• _What this task involves_
Starting at the line that contains "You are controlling", write out each line through the end of the data below, exactly as it stands. Skip any pictures.

• _Data segment_

[Start of section]

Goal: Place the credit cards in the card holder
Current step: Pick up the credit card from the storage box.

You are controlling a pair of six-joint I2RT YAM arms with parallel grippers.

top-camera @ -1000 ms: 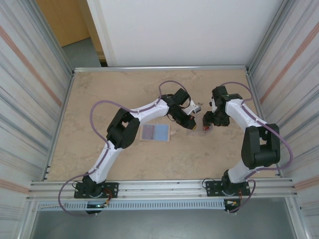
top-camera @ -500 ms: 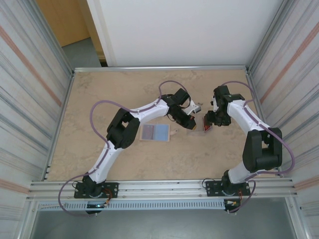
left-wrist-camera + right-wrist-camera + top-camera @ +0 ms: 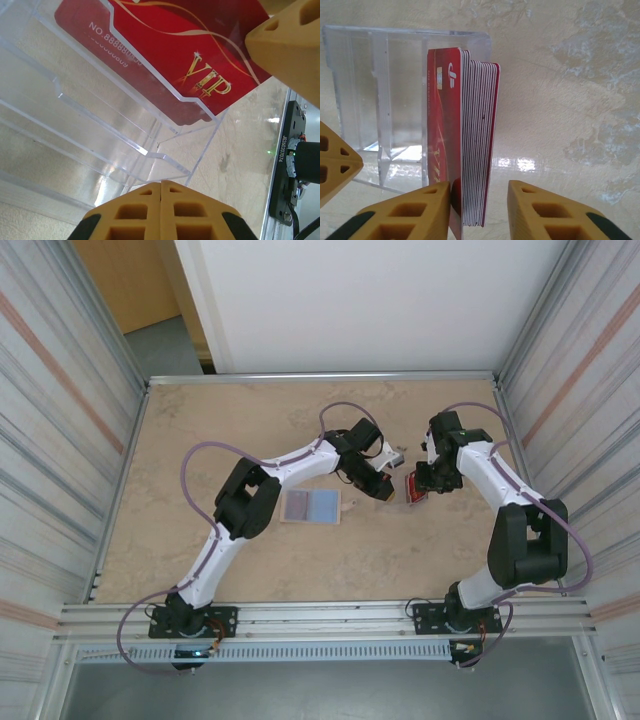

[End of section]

• _Result_
You are controlling a pair of six-joint I2RT YAM arms with parallel grippers.

top-camera @ -1000 ms: 
top-camera @ -500 ms: 
left-wrist-camera + right-wrist-camera + top-camera @ +0 ms: 

This exercise requires no additional output.